Daniel Kane, Ph.D (1975) (ANU) is Professor of Chinese at Macquarie University, Sydney, Australia. His previous book on a related language was The Sino-Jurchen Vocabulary of the Bureau of Interpreters (Indiana University Uralic and Altaic Series, 1988).

Review Quotes

'Kane's book is a welcome study to Khitan Studies, the first of its kind in a western language. It succeeds in making Khitan data available to a broader public, and presents an important number of original contributions. In recent years, new Khitan texts have been unearthed and, among all the undeciphered languages, Khitan is probably the one which has the greater chance of being one day fully understood. Kane's work is a significant step forward towards this goal.'
Guillaume Jacques, INALCO, Diachronica 27:1

'... Daniel Kane has written a thorough and accessible guide to what is reliably known of the Kitan script. (...) Altaicists, Chinese linguists, students of Liao and Inner Asian history, and, of course, specialists on Kitan will all profit greatly from this lucid summary of the results of the last thirty years in Kitan decipherment. They will use the work all the more confidently knowing that only the most reliable results have been included and that further speculations have been left to them, the grateful readers.'
Christopher P. Atwood, Indiana University, JAS, 69, (2010).

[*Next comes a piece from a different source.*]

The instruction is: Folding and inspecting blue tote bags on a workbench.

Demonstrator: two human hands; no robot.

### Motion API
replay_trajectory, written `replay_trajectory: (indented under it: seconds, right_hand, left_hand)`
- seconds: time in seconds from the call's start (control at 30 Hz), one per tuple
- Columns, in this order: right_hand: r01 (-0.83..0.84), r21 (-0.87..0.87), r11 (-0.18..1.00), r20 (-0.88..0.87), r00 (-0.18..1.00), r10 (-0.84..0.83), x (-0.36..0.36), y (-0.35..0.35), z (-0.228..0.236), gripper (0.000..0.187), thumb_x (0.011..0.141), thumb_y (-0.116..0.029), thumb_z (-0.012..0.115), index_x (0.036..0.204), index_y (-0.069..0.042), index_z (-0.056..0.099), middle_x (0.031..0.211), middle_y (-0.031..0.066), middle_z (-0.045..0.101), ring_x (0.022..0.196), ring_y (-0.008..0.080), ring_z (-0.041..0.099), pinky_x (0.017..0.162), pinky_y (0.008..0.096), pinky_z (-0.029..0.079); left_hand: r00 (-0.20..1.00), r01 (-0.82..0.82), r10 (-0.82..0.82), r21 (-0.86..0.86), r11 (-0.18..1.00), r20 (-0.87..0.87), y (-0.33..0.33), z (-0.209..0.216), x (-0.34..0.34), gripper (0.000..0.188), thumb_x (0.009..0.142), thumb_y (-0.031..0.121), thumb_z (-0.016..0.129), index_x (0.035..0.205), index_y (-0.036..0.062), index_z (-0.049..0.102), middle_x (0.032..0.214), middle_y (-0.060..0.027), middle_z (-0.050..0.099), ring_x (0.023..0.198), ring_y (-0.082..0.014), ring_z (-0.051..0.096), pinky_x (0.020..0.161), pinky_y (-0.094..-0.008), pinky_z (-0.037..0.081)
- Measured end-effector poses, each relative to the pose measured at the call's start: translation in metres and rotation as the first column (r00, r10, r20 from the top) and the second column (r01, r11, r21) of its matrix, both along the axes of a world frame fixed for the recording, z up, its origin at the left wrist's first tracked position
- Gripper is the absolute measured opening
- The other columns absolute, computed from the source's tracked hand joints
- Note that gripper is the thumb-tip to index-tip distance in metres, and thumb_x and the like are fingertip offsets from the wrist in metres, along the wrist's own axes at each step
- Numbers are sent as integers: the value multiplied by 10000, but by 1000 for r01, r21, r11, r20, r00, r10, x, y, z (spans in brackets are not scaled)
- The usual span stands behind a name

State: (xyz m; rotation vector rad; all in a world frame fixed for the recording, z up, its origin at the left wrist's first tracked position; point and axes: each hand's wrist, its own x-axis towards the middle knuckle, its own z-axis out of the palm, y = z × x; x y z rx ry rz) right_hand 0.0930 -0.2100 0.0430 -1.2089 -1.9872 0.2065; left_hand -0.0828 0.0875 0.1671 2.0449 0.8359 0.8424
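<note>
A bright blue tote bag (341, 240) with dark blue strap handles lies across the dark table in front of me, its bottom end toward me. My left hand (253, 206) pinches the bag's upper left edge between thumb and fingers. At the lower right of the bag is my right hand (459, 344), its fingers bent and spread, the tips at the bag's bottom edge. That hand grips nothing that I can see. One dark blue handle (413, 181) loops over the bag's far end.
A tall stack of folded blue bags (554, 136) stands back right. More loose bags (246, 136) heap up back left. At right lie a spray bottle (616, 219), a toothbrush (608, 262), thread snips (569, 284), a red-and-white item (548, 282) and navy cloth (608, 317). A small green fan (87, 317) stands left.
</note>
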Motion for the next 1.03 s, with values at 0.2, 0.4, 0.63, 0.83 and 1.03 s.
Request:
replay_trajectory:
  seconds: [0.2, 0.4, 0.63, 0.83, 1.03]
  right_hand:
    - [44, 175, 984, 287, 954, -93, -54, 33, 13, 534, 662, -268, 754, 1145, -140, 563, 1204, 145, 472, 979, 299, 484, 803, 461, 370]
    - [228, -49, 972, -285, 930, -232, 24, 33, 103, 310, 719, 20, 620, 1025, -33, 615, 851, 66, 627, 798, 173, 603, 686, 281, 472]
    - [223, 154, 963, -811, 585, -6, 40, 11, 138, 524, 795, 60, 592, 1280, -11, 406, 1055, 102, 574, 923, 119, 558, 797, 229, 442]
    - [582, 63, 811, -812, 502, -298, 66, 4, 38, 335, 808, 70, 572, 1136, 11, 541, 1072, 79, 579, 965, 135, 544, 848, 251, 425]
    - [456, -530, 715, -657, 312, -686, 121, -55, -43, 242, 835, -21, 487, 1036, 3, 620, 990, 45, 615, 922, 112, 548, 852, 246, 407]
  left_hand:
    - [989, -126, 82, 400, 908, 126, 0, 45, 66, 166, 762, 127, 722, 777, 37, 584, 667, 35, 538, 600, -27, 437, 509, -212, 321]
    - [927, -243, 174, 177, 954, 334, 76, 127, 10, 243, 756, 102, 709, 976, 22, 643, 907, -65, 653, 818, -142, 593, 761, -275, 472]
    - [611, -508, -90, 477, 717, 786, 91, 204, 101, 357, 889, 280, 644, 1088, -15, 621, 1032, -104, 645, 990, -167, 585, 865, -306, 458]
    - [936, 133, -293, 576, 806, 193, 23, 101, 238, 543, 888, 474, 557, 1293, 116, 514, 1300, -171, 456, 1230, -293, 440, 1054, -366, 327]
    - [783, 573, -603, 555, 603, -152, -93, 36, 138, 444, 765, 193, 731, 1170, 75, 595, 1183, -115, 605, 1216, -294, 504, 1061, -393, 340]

'...this meritorious book is an immense contribution to Kitanology, full of useful information, innovative analyses, and syntheses of previous research.(...) This is the first nearly comprehensive book on the Kitan scripts as we understand them today, and that in itself is a great feat. While one may disagree with a certain few proposals contained in this work, commendably, the book was largely written in such a fashion as to promote
constructive criticism and testable hypotheses, which will certainly provide for the further development of Kitan studies and better facilitate research on the Kitan language and scripts. This is no small achievement. While Kane still maintains his own views on the language and the decipherment
of the scripts, he tries to stay as neutral as possible throughout the book, often remaining open to alternative analyses. This, too, is a great merit, as many things are in fact poorly understood about Kitan. In short, Kane’s honest approach to the material is praiseworthy, and ultimately makes his study even more valuable.'
Andrew Shimunek Acta Orientalia Academiae Scientiarum Hung. 64, 2011.


Scholars interested in the decipherment of Kitan, the content of the Kitan inscriptions, para-Mongolic languages, Sinitic scripts of East Asia and historians with a particular interest in the Liao dynasty.